I like your method. The only snag is that mechanical gauges see the most inaccuracy at low pressure, as your standard air line gauge built to read up to 150psi or whatever. I think the suggestion of using a boost gauge is a good one, as they generally only read up to around 30psi so the chances of being accurate at a low pressure of 6psi on that gauge are 5 fold the 150psi gauge.
Its cheys03's method
would have been lost without it.
etches69 - I just pumped the tyre up to a random pressure, say 10psi. then like cheys03 says, used a t-piece with the main part going to the tyre, then the other 2 bits to the boost switch and boost gauge. I used ptfe tape on the boost switch and tightened it up as it was leaking being just hand tightened. Then cable tied everything else.

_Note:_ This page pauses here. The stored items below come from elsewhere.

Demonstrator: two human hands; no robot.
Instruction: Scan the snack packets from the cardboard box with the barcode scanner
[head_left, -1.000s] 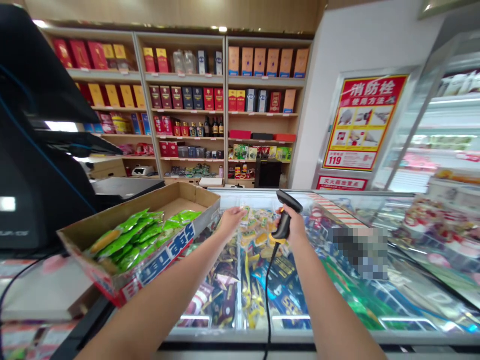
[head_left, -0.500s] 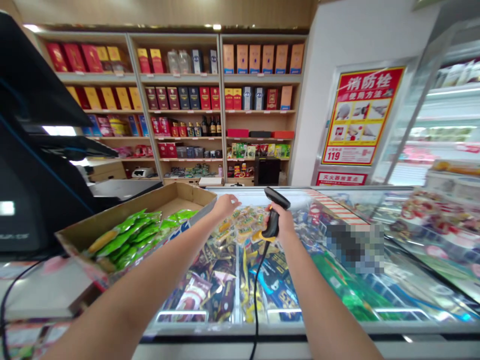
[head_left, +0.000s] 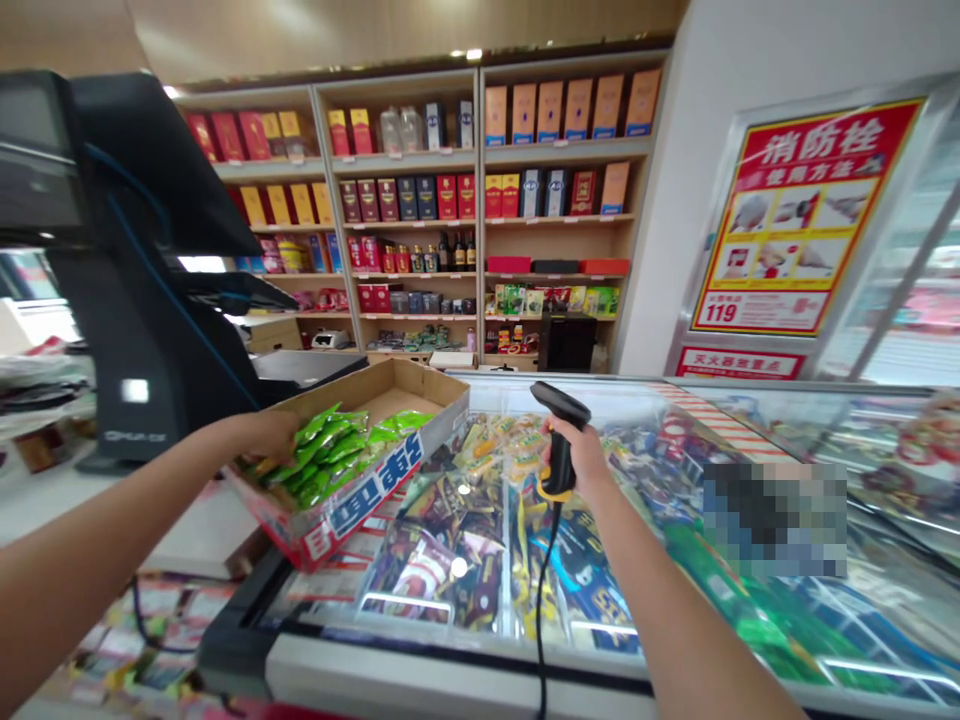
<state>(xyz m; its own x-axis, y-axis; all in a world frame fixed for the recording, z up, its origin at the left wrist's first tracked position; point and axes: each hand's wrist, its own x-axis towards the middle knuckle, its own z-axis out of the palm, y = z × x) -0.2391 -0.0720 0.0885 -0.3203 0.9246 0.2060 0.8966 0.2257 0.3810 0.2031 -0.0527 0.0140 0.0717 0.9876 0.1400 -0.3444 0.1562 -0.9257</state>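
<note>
Left of the right hand point(head_left: 589, 458), in the head view, held the left hand point(head_left: 264, 436) among green packets point(head_left: 330, 452) inside the cardboard box point(head_left: 379, 488); could not tell whether pinching any. Had the right hand wrapped round the scanner point(head_left: 559, 462). Probably called for lifting one packet by its edge, keeping the cord point(head_left: 539, 610) slack.

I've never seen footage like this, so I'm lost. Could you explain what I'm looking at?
No robot here: these are a person's bare hands, seen from one camera worn on the head, looking forward and down. The right hand grips a black scanner with a cord. The left hand reaches into a box of green packets; whether it holds one is hidden. The box sits at the left end of a glass-topped case, with packaged goods showing through.
</note>
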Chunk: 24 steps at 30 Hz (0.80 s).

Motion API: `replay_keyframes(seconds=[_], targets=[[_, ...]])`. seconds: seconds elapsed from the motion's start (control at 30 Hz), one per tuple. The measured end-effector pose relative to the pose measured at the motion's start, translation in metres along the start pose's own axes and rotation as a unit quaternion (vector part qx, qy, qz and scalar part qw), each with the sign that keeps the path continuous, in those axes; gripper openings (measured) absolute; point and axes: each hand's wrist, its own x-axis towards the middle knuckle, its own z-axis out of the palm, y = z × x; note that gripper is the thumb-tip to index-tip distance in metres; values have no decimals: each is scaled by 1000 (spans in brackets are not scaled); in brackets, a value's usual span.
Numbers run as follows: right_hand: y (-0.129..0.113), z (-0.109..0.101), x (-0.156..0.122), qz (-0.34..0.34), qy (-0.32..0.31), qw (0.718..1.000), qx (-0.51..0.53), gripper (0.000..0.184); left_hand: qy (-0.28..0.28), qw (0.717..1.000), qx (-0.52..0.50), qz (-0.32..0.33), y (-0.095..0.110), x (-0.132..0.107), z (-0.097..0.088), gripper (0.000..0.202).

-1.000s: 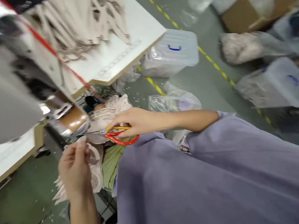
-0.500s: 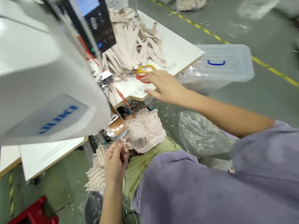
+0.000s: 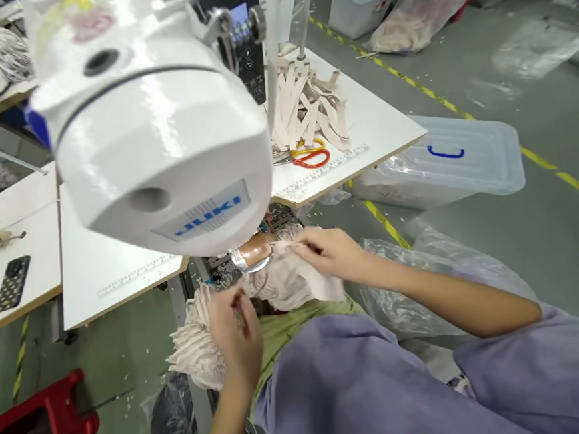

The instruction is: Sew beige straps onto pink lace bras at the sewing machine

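Observation:
A pale pink garment with gathered lace [image 3: 294, 280] lies over my lap at the sewing machine's arm, partly under the machine head. My right hand [image 3: 330, 254] pinches its upper right edge between thumb and fingers. At the garment's left side is my left hand [image 3: 236, 331], its fingers curled and slightly blurred; whatever they hold is hidden. Just beyond the garment is the machine's rounded metal-and-brown work arm [image 3: 255, 252]. Left of my left hand hangs a bunch of similar pale pieces [image 3: 196, 344].
The white sewing machine head [image 3: 164, 153] fills the upper left. On the white tabletop [image 3: 382, 126] lie red-and-yellow scissors [image 3: 311, 156] and a heap of pale strips [image 3: 305, 105]. A lidded plastic box [image 3: 485, 151] stands right, a red stool [image 3: 40, 424] lower left, a patterned phone [image 3: 13, 283] left.
My right hand has moved from beside the scissors down to the garment and now grips its edge. My left hand shifted slightly right and down. The view has turned, showing more of the machine.

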Motion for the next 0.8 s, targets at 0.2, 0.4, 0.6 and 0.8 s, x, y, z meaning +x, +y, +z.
replay_keyframes(seconds=[0.2,0.4,0.6,0.8], targets=[[-22,25,-16,283,-40,806,518,21,-267,848,-415,-195,-32,-42,63,83],[-70,23,-32,228,-114,785,565,28,-177,847,-501,-21,-1,-49,58,98],[-73,-2,12,-15,-9,967,253,18,-8,938,-24,347,-3,-17,24,85],[-45,17,55,55,35,949,309,19,-10,888,271,372,3,26,13,78]])
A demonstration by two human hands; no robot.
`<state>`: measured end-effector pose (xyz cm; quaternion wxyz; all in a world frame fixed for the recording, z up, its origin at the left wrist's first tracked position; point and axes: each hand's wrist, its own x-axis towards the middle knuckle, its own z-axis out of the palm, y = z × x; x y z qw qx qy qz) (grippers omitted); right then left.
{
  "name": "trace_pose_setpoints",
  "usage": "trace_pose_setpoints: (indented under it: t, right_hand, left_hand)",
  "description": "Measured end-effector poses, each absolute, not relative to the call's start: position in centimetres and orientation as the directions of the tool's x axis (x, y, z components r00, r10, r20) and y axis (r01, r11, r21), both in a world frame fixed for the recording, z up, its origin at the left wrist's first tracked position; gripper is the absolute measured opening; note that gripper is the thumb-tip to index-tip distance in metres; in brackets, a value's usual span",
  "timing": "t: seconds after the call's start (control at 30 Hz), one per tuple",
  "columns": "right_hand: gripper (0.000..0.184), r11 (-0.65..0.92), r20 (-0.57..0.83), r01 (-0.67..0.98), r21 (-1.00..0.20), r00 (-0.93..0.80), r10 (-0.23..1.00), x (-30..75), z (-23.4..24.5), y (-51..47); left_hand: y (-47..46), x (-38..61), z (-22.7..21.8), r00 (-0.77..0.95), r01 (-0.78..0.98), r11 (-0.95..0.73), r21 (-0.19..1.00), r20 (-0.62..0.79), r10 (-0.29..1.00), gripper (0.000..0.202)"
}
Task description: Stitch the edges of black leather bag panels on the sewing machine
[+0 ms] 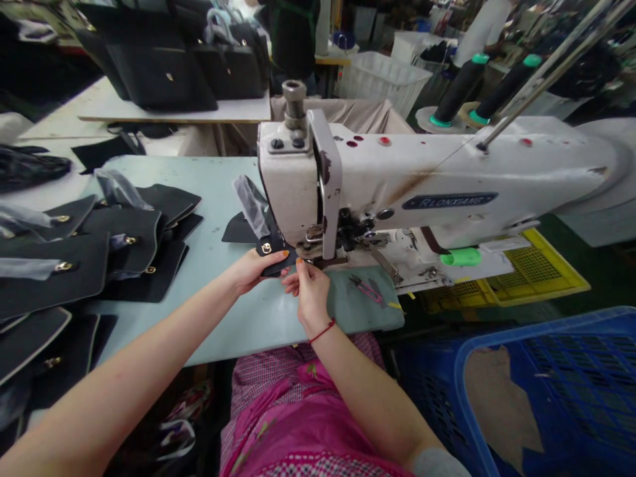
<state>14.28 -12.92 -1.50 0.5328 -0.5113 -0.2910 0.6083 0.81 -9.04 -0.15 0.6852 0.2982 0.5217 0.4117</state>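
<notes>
A black leather bag flap [275, 255] with a round gold snap fitting lies under the needle area of a white industrial sewing machine [437, 179]. My left hand [253, 270] grips the flap's near end, just left of the metal presser foot [313, 252]. My right hand [309, 291] pinches the flap's edge close to that foot. A clear plastic sheet [251, 205] rises from black leather behind the flap. Several similar black flaps with gold fittings [64, 275] lie stacked on the pale blue table [238, 318] to my left.
Small pink-handled thread snips [368, 289] lie on a green mat [365, 301] at the machine's front. Black thread cones [460, 89] stand behind the machine. A blue plastic crate [546, 391] sits low at right, a yellow tray [511, 271] beyond it. Black handbags [154, 66] stand on a back table.
</notes>
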Motion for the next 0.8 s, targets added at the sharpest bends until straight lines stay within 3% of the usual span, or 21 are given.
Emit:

Then with it all connected, I let the pressure out of the tyre slowly, watching the gauge until it read 6psi. Then with the screw of the boost switch fully in, released it until it was on the border of reading the contacts as open/closed. Then did the minor adjustment so that they were closed at 6psi i.e. 0.00 on the multimeter.
Then tested it by pumping up the tyre again, and slowly releasing the pressure. As soon as it hit below 6psi, the switch opened again [i.e. 1 on the multimeter] as there wasn't enough pressure to close the contacts.
Correct me if I'm wrong??
Only problem I can see is, the boost gauge doesn't seem to sit exactly at '0' ?? nor does the new one in my car.
How accurate should the boost switch be calibrated? Would a chip not just be set to read a boost switch, and it just runs on a signal from the switch closing its contacts? I mean, is the chip set to fuel at 6psi or is the chip set to read a signal from the boost switch closing its contacts whether it be 6psi or 6.2psi for example?